Print out the data that follows exactly, character for character, apart from the pictures.

○ ○ ○ ○

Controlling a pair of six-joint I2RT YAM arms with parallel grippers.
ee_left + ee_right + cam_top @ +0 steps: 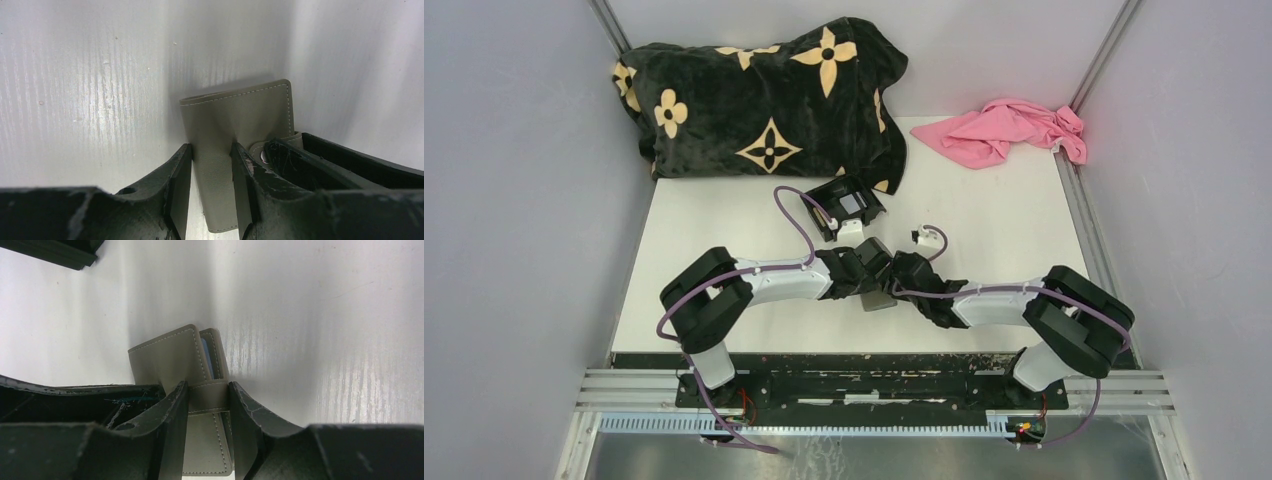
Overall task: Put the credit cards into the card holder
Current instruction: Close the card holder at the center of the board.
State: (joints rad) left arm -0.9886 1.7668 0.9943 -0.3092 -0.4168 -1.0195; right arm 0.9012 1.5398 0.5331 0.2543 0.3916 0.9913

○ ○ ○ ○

▶ Answer section
Controlling a pair of six-joint I2RT YAM arms with parallel grippers.
ee_left + ee_right + cam_top @ +0 steps: 
Overall task: Put the credit cards into the card holder
Current instruction: Close the card holder at the center of the board.
State: (joints rad) left arm -0.9886 1.7668 0.9943 -0.3092 -0.4168 -1.0195; right arm 0.9012 1.5398 0.5331 0.2543 0.3916 0.9913

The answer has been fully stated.